The "repository ecology" approach to describing cross-search aggregation service management

A position paper for the ECDL 2007 workshop on "Towards a European repository ecology", Budapest 21 Sept 2007

related papers

Phil Barker & Malcolm Moffat,
ICBL, School of Mathematical and Computer Sciences, Mountbatten Building, Heriot-Watt University, Edinburgh EH14 4AS. {phil.barker|m.moffat}@hw.ac.uk

We propose to use the ecology metaphor to describe and explore some issues raised through the PerX project[1]. This project developed a pilot service providing resource discovery across a series of repositories of interest to the engineering learning and research communities. The fundamental use case behind PerX is that an Engineer who requires information should be able to perform a search across a selected range of data providers and the results should direct him or her to a relevant information resource. The distributed architecture involved in building such a service can easily be described using the JISC Information Environment Architecture[2]: the PerX service is an aggregator in the fusion layer, it has a user interface provided in the presentation layer, and cross-searches information about resources held by several data providers in the provision layer. In the Information Environment Architecture view of PerX, the nature of the content provider services and how to search them is known because of data provided by a service registry, which is part of the shared infrastructure. This is shown schematically in the central part of figure 1.

The actual experience of setting up and maintaining links between PerX and data providers has been described[3], and was critically dependant on many more resources and factors than are shown in the Architectural view. Typically addition of a new data provider involved the PerX service manager gathering information from the wider community of information specialists, from the data provider's website and crucially from a data provider service manager: someone with the authority and/or expertise to commit to providing a data feed under suitable conditions.
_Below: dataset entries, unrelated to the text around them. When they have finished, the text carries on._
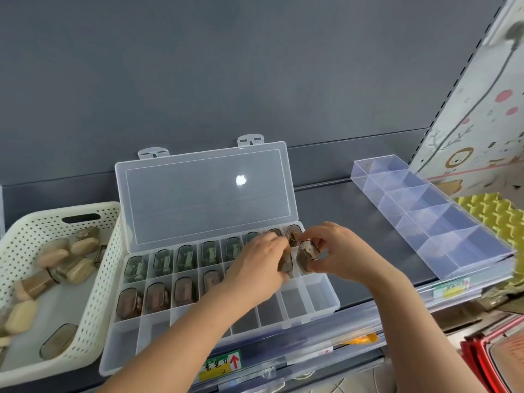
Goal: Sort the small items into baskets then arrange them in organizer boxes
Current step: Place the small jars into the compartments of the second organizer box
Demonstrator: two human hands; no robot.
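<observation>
A smoky-clear case (307,254) is being pinched in the curled grip of the right hand (338,252), just above the middle row of the open organizer box (320,293). The grip of the left hand (255,263) is holding what looks like a second case (286,263) beside it. A perforated basket (110,265) is sitting left of the box.

Front row of the organizer box (124,346) stands free; lid (207,199) walls the back.

Left hand (255,260) and right hand (340,251) each pinch a case (308,252).
</observation>
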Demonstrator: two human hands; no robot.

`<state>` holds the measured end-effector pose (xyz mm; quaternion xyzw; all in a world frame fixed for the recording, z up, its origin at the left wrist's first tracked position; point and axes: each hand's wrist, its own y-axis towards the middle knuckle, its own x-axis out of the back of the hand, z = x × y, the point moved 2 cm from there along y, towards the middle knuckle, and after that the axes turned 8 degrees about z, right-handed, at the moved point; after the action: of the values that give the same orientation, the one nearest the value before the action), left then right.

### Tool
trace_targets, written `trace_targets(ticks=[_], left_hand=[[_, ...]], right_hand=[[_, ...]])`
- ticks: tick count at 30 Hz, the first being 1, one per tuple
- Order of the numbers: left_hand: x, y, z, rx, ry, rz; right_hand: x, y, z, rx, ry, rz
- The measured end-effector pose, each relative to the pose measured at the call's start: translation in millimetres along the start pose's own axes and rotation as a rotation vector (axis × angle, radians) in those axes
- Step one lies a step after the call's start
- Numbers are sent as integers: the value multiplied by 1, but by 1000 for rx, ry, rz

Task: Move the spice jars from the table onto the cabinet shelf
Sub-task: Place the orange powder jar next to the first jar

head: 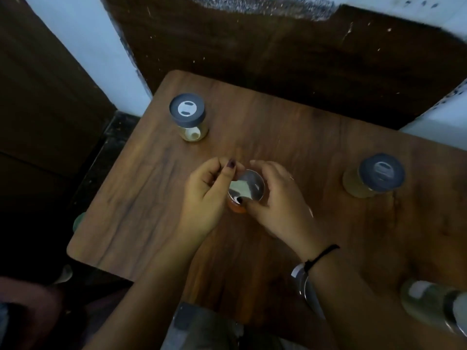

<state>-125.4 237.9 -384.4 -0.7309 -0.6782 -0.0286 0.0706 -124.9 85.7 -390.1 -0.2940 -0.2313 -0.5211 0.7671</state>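
— What sits closest to you?
— A near jar (429, 304) at the right edge of the surface (278, 117). It's too blurred to tell if it stands or leans.

— And the one you're holding?
— The middle jar (246, 190) stands upright with orange contents under a grey lid that has a white flap on top. Your left hand (204, 195) curls against its left side with the thumb at the lid's rim. Your right hand (275, 198) wraps the lid from the right with its thumb at the near edge. Both hands are grasping it, and it sits between them.

— What's farther out?
— The right jar (374, 175) is well apart from your right hand and holds pale yellow contents under a grey lid. The far jar (188, 117) stands beyond your left hand near the back left corner. It has clear glass, the same grey lid and a white centre piece.
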Motion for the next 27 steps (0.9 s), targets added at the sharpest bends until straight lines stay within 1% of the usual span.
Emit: trace_targets(ticks=[2,6,8,12,15,18,20,22,25,27], left_hand=[[-1,1,17,59,-26,-11],[-6,4,39,101,-26,-3],[-7,6,44,115,-13,-1],[-4,11,46,125,-35,-11],[3,12,39,127,-89,-43],[9,15,26,81,-33,-36],[10,16,13,49,-1,-13],[10,18,-1,36,-10,4],[13,17,-33,33,-94,51],[14,15,-60,34,-143,115]], right_hand=[[-11,7,-5,-16,-103,13],[-29,20,-15,-58,-254,62],[-35,25,-18,-70,-271,67],[-34,29,-20,-66,-217,43],[-23,26,-19,-74,-106,42],[-5,22,-11,-65,103,28],[12,20,1,-34,218,-24],[33,17,18,6,270,-74],[64,12,46,77,347,-114],[84,7,65,113,424,-118]])
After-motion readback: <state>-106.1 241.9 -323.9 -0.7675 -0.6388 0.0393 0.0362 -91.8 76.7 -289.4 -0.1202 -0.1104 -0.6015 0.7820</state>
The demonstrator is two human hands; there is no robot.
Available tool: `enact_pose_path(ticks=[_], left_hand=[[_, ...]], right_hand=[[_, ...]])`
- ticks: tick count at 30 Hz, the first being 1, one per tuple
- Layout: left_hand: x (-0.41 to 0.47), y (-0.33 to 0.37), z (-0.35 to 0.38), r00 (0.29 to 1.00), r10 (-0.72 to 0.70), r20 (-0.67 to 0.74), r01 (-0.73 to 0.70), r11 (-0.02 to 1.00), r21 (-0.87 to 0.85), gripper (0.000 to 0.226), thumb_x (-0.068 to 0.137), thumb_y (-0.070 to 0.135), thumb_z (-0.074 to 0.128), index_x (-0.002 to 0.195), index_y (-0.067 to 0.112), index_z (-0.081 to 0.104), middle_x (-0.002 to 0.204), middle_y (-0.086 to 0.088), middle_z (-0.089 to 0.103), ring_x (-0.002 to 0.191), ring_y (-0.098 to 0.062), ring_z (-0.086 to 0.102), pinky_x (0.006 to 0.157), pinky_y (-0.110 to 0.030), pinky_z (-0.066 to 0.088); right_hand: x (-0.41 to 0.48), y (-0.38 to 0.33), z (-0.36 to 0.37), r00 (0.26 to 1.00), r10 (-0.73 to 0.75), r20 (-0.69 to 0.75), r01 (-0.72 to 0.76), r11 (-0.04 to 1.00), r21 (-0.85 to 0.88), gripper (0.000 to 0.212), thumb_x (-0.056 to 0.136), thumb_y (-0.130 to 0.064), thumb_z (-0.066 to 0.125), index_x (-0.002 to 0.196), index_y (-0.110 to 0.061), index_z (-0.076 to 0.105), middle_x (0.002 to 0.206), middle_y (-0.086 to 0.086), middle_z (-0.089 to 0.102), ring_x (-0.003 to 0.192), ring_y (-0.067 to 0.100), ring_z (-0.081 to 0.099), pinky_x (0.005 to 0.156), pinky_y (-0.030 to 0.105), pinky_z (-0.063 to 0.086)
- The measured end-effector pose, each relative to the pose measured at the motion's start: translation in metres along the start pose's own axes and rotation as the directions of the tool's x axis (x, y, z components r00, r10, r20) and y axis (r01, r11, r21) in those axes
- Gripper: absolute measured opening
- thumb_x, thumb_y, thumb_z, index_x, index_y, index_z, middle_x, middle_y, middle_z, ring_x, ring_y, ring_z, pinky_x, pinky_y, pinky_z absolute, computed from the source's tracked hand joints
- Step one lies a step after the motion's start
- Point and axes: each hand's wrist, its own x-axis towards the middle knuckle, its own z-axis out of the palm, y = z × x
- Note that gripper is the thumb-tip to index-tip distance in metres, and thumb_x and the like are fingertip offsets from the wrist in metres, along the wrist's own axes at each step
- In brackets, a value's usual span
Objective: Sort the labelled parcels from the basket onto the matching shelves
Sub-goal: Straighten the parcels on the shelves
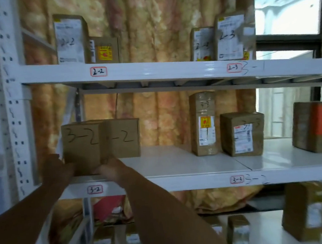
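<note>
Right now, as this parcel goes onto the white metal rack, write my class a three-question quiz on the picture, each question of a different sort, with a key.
1. True or false: the left hand and the right hand both hold the plain brown cardboard box marked 3-2.
2. Which red-framed tag sits just below that box? A) 2-2 B) 3-2 C) 3-3
3. Fill in: the tall taped brown box on the same white metal shelf is marked ___.

Key: 1 true; 2 B, the 3-2 tag; 3 3-3.
</note>
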Motion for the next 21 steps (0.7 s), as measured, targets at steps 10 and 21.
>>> enact_pose_path(ticks=[10,21], left_hand=[[-0.247,0.195,0.043,0.924,0.379,0.052,-0.373,0.862,0.344,0.042,0.091,0.030,0.069,0.119,0.005,0.051,0.112,-0.023,0.057,0.099,-0.046,0.058,0.078,-0.055,0.052],[-0.386,0.315,0.237,0.896,0.237,0.376,-0.397,0.807,0.436,0.074,0.090,0.059,0.064,0.139,0.006,0.046,0.136,-0.019,0.047,0.127,-0.039,0.048,0.098,-0.049,0.048]], right_hand=[[-0.096,0.032,-0.128,0.994,0.002,-0.109,-0.035,0.954,-0.298,0.075,0.099,-0.035,0.063,0.160,-0.008,0.028,0.160,0.015,0.040,0.139,0.034,0.047,0.107,0.039,0.047],[-0.230,0.121,-0.355,0.918,-0.143,-0.369,-0.220,0.590,-0.776,0.056,0.100,-0.051,0.052,0.142,-0.014,0.050,0.138,0.013,0.057,0.128,0.035,0.054,0.105,0.048,0.046]])
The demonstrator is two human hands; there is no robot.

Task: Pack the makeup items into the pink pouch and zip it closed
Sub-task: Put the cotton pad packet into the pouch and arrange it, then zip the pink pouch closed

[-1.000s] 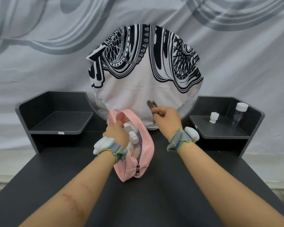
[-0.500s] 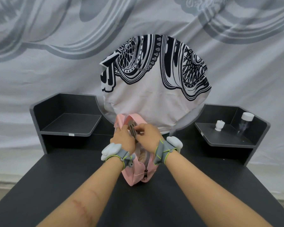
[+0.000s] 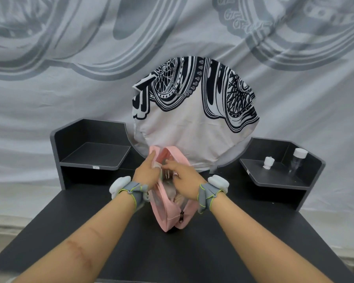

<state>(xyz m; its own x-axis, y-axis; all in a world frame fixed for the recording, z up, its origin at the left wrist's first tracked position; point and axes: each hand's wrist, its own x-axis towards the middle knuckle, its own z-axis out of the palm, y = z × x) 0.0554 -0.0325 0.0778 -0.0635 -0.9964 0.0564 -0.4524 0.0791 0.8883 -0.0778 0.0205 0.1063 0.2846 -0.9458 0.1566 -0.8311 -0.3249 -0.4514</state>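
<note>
The pink pouch (image 3: 168,218) is standing unzipped on the surface (image 3: 253,233), with items showing inside. The left hand (image 3: 145,173) is gripping its left rim while the right hand (image 3: 182,177) is reaching into the mouth, its grasp unclear. Zipping is yet to come.

Both bare forearms are stretched forward from the near edge and drawn together toward the middle. The left hand (image 3: 144,173) is turned thumb-up, with the thumb laid straight and pointing far; its fingers are hidden behind the palm. The right hand (image 3: 185,178) is shown back-up, its fingers (image 3: 170,163) bent leftward, almost meeting the left hand. A grey band (image 3: 134,190) is worn on each wrist. Whether anything is held cannot be told.
</note>
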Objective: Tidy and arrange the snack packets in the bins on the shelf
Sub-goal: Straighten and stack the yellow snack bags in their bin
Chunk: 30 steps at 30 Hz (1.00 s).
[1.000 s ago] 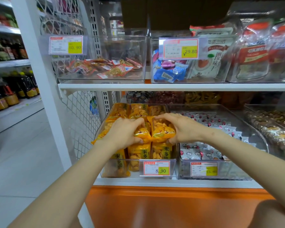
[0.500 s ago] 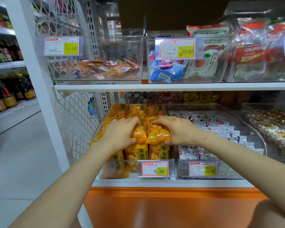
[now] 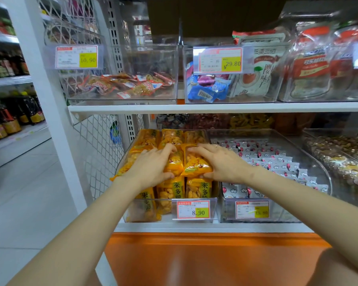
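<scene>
Yellow snack packets (image 3: 195, 164) fill a clear bin (image 3: 214, 200) on the lower shelf, standing in rows. My left hand (image 3: 151, 166) lies over the middle row, fingers curled around one yellow packet (image 3: 175, 165), thumb under it. My right hand (image 3: 219, 164) covers the right row and grips the yellow packet beside it, thumb at its lower edge. Both hands sit close together over the bin's middle. Packets under the palms are hidden.
A clear bin of white packets (image 3: 277, 162) stands to the right, then a bin of mixed sweets (image 3: 343, 157). The upper shelf (image 3: 215, 108) carries bins of red packets (image 3: 128, 84) and blue packets (image 3: 209, 89). A white post (image 3: 50, 100) and wire mesh flank the left. Bottles (image 3: 10, 118) line the far left shelf.
Both hands have flattened and spread a little over the yellow packets, pressing them down into the bin. The view has shifted slightly.
</scene>
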Available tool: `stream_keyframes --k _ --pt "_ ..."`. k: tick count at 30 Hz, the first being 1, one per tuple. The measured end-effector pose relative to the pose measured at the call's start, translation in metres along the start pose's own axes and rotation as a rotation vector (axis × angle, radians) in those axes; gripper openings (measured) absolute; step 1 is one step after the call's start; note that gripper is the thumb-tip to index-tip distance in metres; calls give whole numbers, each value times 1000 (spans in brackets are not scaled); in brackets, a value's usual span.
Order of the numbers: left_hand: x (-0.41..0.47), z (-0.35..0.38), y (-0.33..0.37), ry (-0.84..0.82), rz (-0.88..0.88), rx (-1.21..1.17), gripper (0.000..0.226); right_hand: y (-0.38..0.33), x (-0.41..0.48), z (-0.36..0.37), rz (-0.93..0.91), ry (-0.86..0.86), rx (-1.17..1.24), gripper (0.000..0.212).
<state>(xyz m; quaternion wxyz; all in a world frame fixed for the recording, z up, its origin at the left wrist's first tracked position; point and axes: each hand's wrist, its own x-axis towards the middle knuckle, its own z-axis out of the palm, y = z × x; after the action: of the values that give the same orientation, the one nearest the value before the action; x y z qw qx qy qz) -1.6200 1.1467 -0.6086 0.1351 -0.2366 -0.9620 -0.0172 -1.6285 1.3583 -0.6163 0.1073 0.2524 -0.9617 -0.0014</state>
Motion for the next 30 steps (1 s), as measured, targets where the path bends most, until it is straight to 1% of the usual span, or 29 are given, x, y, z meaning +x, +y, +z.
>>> stream_keyframes --k 2,4,8,10,13,15,19,22,24,26,27,30 --pt "-7 -1 -1 -16 45 -6 72 3 -3 0 -12 -13 27 83" --pt "-12 2 -4 20 73 34 79 7 -6 1 -8 -14 48 88" --pt "-10 12 -5 26 51 218 93 2 -10 5 15 -5 -25 99" --pt "-5 16 -3 56 41 268 89 -2 -8 9 35 -2 -69 101" --pt "3 15 -5 128 14 269 70 -5 -4 9 56 48 -33 91" --pt "6 15 -6 134 0 267 65 -4 -2 8 73 71 -7 86" --pt "10 19 -5 133 -7 237 66 -5 0 10 102 90 2 84" --pt "9 15 -6 69 -5 227 76 -3 0 10 91 90 -14 84" --pt "8 14 -6 1 -6 241 88 -2 0 10 89 57 -35 91" --pt "7 17 -2 -28 -11 263 95 -4 0 11 110 28 -54 100" --pt "8 19 0 -30 -13 271 95 -6 0 12 120 35 -65 101" --pt "11 22 1 -11 -18 277 87 -10 0 15 139 77 -64 95"
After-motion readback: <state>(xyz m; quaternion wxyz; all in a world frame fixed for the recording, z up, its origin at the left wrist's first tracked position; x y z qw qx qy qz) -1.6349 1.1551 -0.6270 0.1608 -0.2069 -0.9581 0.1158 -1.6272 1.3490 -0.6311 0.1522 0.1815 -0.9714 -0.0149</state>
We believe that the interactions involved in setting up and maintaining a cross search aggregation service may be modelled as a "habitat" in the repository ecology, and have attempted to sketch some of these interactions in figure 1. We make the following observations relating to this approach:

We hope to be able to expand on these and other observations during the workshop. If the ecology approach is to meet its potential as a communication tool, then it is important that we all speak the same language when employ it: we hope that attendance at this workshop will be important in establishing this language.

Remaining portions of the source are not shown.